» Your assignment
The lines below that include the word "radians" are to be reported.

____ Excerpted data

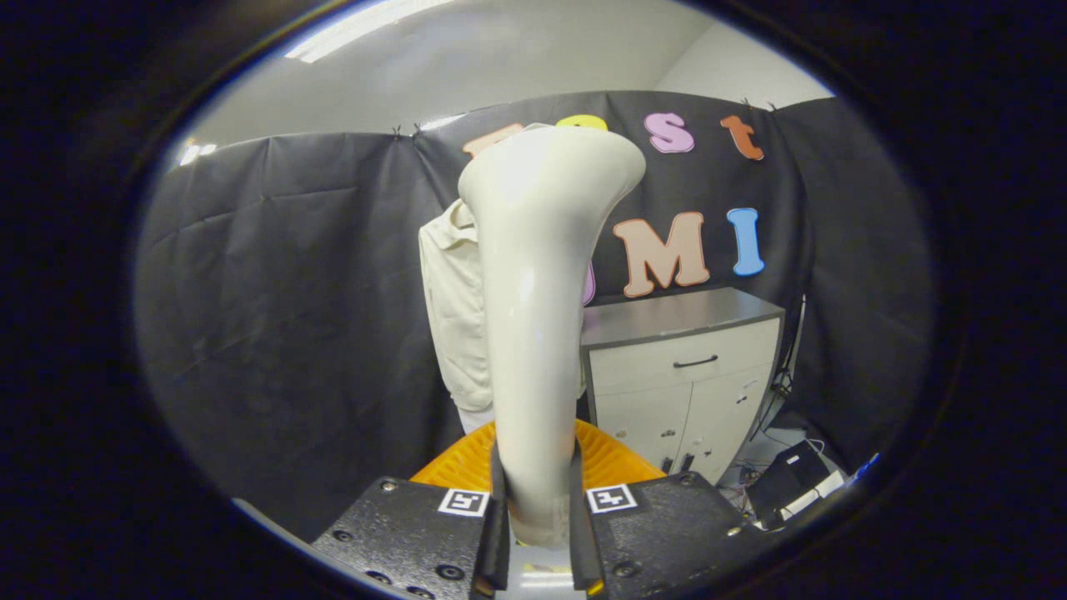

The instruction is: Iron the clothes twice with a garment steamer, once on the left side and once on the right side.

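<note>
My gripper (538, 500) is shut on the handle of a cream-white garment steamer (538, 292), both fingers pressing its lower end. The steamer rises upright from between the fingers and flares into a wide head at the top. Behind it hangs a cream shirt (454, 308) against the black cloth wall, its collar showing left of the steamer's head. The steamer hides most of the shirt's middle and right side. I cannot tell whether the steamer's head touches the shirt.
An orange ribbed object (467, 462) sits low, just beyond the fingers. A white cabinet (683, 375) with a grey top, a drawer and doors stands to the right of the shirt. Cables and a dark box (783, 479) lie on the floor beside it.
</note>
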`<state>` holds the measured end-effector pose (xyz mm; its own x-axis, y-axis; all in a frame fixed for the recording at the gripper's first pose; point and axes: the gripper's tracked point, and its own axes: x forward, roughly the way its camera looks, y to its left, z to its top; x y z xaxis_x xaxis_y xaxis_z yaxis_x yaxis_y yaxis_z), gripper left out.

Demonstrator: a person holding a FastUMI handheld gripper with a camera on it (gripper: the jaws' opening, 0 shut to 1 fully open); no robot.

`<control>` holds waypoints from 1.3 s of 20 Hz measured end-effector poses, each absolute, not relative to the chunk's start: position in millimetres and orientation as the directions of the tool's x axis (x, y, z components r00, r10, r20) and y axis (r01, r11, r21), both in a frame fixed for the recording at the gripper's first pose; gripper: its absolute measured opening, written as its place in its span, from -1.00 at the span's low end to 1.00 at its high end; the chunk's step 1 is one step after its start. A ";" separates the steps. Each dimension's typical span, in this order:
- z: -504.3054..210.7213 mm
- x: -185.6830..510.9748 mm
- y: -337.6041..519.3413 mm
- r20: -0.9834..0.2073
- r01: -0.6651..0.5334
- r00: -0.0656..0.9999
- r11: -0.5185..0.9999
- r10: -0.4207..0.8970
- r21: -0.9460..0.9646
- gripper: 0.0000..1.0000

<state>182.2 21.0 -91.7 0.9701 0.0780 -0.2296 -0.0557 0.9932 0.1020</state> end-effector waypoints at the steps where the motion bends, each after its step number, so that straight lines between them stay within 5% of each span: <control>1: -86.6 178.4 21.6 -0.209 -0.066 0.974 0.993 0.084 0.095 -0.43; 26: -91.6 185.1 9.6 -0.208 -0.021 0.977 0.992 0.046 0.125 -0.43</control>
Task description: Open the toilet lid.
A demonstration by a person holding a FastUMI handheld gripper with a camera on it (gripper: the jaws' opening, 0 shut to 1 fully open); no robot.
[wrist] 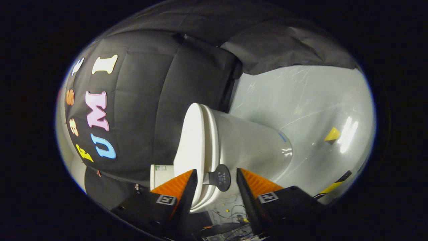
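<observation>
The view is rolled on its side, so the white toilet (247,144) appears to lie across it. Its lid (189,140) rests down on the seat (211,140), with the bowl's body stretching away from them. A round black tab (220,177) sticks out from the lid's rim. My gripper (216,182) is open, and the tab sits between the two fingertips. One fingertip (190,182) lies over the lid side, the other (242,182) over the bowl side. Neither finger presses on the tab.
A pale glossy floor (311,100) spreads beyond the bowl, with a yellow marker (332,134) and a yellow-black striped tape (334,185) on it. A white box-like part (160,174) stands beside the lid. Loose cables (234,214) lie under the fingers.
</observation>
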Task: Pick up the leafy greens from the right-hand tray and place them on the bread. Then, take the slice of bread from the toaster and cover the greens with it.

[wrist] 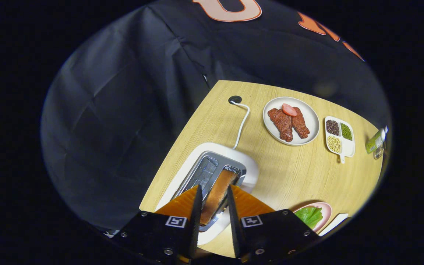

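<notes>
fingers (214,191) astride bread slice (217,195) in toaster (212,173), contact unconfirmed, grip state indeterminate. advise: close squarely, lift straight up clear of slot, carry toward greens (309,215).

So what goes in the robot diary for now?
tongs: straddling bread slice in toaster | grip: unclear | greens: on pink plate

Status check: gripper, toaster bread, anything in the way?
Gripper astride bread slice in toaster; contact unclear. Greens lying on pink plate. No obstruction above the slot.
</notes>
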Demonstrator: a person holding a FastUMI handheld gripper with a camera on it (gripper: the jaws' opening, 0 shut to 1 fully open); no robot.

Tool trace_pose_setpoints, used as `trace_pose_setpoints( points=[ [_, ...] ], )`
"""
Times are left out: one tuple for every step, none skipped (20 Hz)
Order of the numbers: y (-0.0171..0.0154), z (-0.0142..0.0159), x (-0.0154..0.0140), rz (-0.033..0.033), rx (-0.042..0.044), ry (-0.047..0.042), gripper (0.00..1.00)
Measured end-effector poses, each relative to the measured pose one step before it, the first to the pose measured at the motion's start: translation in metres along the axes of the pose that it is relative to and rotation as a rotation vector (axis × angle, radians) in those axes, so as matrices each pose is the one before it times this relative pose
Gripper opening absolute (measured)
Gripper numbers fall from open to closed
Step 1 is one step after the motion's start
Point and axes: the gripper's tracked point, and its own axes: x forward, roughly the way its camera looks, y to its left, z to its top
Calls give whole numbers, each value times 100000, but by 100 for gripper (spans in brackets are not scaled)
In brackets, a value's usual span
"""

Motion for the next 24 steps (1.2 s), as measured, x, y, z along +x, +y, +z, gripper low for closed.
trace_pose_setpoints(
  points=[
    [-18, -48, -341, 407, 599, 110, 31],
    [-40, -98, -181, 808, 871, -839, 27],
    [3, -12, -205, 1557, 106, -676, 18],
    [24, -2, -579, 1464, -129, -595, 16],
    [19, 237, -728, 1263, 396, -1765, 13],
    [119, 313, -719, 1338, 69, -1725, 12],
    [47, 426, -843, 1007, 290, -2123, 10],
    [-14, 302, -893, 999, 109, -2168, 10],
    [-67, 357, -914, 958, 316, -2000, 10],
    [0, 273, -928, 965, 120, -1767, 10],
    [-130, 267, -770, 837, 185, -1635, 10],
    [-71, 125, -861, 1224, 297, -1581, 10],
    [139, 171, -832, 1620, 130, -1133, 10],
    [-347, 161, -852, -206, -530, -1837, 10],
    [-202, 274, -841, 760, -889, -1831, 10],
    [-5, 55, -706, 822, -463, -1228, 10],
    [6, -17, -849, 977, -249, -1444, 10],
    [-91, -55, -845, 1256, -90, -1221, 10],
    [-173, -87, -684, 859, 200, -1352, 10],
    [-479, -247, -647, 697, -71, -974, 10],
    [-400, -363, -665, 274, 355, -879, 10],
    [-611, -448, -500, 358, 747, -172, 10],
    [-480, -445, -508, 584, 1020, -7, 10],
    [-668, -328, -438, 197, 1210, -362, 10]
  ],
)
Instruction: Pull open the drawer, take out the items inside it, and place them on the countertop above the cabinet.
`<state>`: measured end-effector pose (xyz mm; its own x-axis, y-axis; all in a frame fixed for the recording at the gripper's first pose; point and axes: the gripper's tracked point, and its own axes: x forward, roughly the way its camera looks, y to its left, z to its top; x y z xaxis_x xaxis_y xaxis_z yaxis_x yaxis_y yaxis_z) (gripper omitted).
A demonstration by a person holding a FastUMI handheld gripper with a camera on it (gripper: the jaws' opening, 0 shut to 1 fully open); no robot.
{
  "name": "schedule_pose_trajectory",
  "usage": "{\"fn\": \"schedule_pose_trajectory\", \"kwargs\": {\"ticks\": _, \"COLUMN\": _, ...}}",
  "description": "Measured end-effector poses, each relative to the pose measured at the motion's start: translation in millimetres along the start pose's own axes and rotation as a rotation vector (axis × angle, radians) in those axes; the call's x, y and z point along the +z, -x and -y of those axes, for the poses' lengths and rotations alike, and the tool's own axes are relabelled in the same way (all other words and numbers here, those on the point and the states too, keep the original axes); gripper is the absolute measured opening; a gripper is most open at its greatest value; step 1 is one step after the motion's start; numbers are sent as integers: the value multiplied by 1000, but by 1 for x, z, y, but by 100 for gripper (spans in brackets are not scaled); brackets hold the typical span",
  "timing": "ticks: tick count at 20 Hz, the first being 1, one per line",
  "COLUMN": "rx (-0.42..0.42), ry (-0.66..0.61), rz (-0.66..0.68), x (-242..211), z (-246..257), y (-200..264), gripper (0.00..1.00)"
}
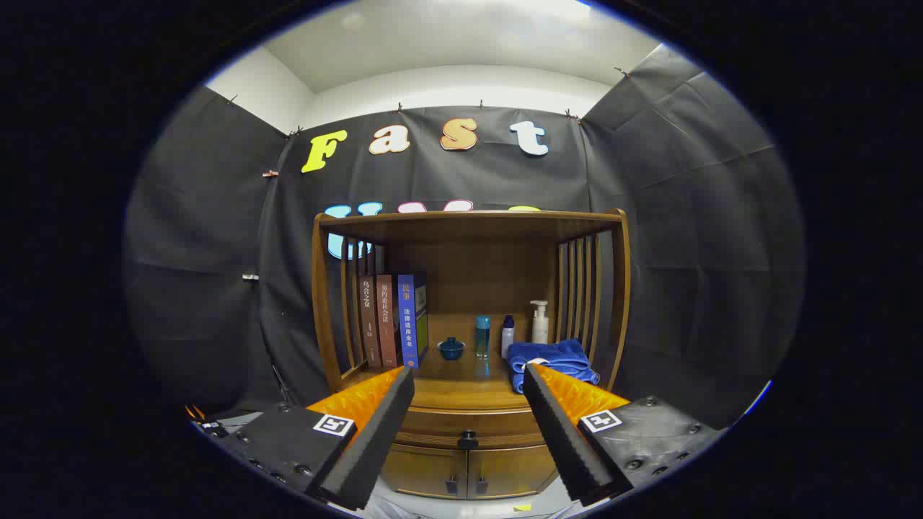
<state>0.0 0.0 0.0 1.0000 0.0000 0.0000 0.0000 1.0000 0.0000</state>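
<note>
Claw (469, 375) first, since it sits nearest to me; its two fingers (375, 432) stand well apart with nothing between them, which I judge is deliberate, leaving room to close on a small handle; I hold it level and square to the cabinet (469, 468) so that the gap frames what I mean to reach; between the fingers and a little beyond their tips I see the drawer (469, 422), shut, with one dark knob (468, 438) at its middle, lined up with the gap; the drawer's contents are hidden, so I cannot count them; under the drawer are two cabinet doors, closed, each with a small dark pull near the centre seam; so the task is at its very start, nothing pulled yet.

Above the drawer lies the counter (461, 393), where the items are to go; its front middle looks bare, a sensible landing place in my judgement; further back on it I count three books (393, 317) standing upright against the left slatted side, one small blue bowl (451, 349), one teal bottle (482, 336), one small bottle with a dark cap (508, 336), one white pump bottle (539, 323), and one folded blue towel (551, 360) at the right, just beyond the right finger's tip; over all of it runs the wooden top shelf (469, 216).
</note>
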Motion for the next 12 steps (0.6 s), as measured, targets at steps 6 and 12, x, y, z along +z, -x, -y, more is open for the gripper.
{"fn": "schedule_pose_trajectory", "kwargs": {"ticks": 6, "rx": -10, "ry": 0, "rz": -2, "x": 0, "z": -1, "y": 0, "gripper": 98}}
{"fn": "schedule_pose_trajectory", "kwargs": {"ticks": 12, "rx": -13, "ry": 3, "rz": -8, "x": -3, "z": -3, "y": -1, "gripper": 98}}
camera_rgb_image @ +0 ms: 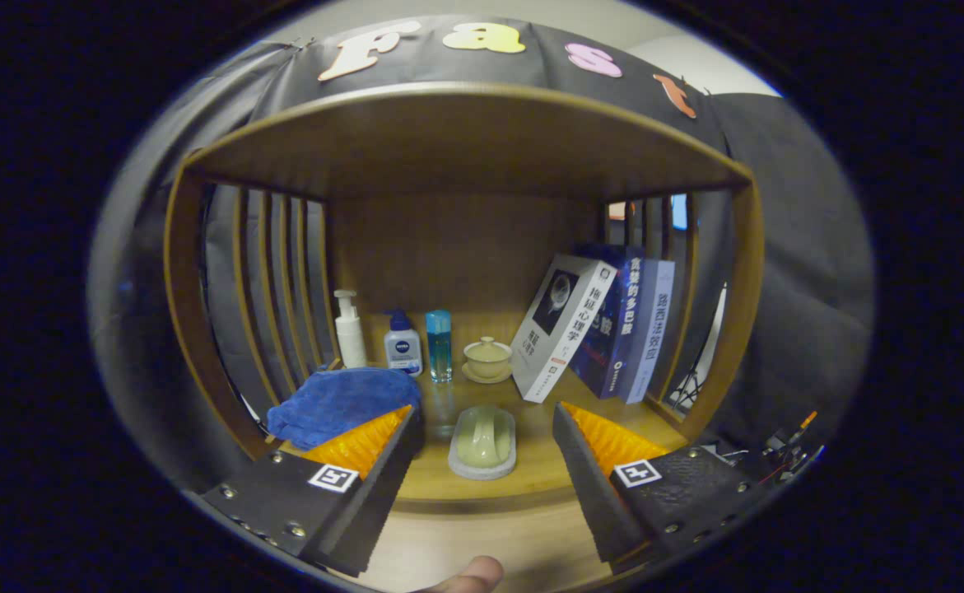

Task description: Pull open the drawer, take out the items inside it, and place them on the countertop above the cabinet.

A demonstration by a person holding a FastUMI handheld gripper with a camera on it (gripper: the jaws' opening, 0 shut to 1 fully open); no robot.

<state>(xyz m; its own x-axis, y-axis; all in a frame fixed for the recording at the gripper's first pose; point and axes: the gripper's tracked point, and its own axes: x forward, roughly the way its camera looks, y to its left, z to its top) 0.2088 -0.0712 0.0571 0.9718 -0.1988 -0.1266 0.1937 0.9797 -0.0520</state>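
Wooden countertop (531, 461) | pale green brush (482, 441) between spread hand-held gripper (488, 428) fingers

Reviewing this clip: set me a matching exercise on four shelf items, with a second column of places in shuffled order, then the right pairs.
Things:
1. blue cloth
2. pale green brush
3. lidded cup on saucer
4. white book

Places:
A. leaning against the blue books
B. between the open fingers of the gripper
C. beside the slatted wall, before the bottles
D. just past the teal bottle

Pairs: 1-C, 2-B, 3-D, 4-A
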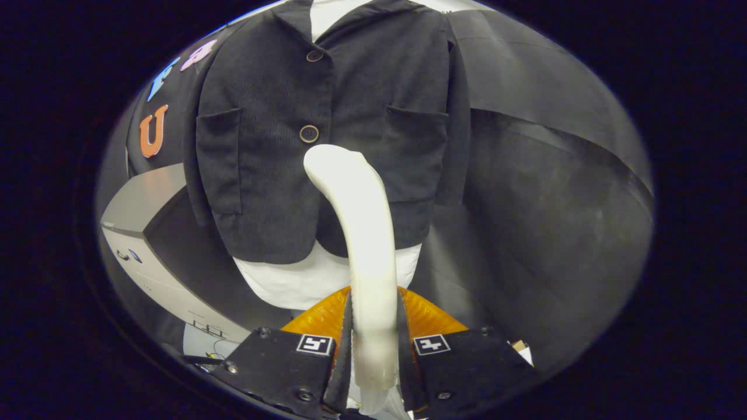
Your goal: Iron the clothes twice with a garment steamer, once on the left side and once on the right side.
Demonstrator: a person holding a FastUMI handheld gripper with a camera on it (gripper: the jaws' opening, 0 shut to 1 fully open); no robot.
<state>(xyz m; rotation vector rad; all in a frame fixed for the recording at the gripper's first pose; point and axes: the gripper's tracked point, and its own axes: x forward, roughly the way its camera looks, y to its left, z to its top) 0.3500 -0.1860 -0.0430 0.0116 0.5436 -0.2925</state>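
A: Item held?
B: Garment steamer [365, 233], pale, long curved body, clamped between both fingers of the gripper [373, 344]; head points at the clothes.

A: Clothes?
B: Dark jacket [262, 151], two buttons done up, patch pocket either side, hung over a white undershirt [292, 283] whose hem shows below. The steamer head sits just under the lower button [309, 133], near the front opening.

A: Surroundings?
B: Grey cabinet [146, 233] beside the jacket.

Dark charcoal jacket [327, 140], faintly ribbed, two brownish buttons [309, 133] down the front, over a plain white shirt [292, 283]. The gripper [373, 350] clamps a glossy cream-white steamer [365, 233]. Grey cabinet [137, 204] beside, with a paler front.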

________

» Answer to this problem
Measured end-effector poses, each relative to the measured pose one step before it, the first to the pose measured at the motion's start: translation in metres along the axes of the pose that it is relative to and rotation as a rotation vector (axis × angle, radians) in those axes, so as matrices each pose is the one before it times this relative pose
  "description": "Measured end-effector poses, each relative to the pose measured at the motion's start: translation in millimetres along the start pose's own axes and rotation as a rotation vector (axis × angle, radians) in those axes; the call's x, y and z point along the +z, -x and -y of those axes, for the poses' lengths and rotations alike, and the tool's own axes are relabelled in the same way (all other words and numbers here, those on the point and the states too, keep the original axes); gripper is the absolute measured opening; a gripper is most open at its greatest value; step 1 is one step after the motion's start; numbers are sent as integers: the value multiplied by 1000, but by 1 for x, z, y, but by 100 for gripper (spans in brackets are not scaled); brackets hold the typical span",

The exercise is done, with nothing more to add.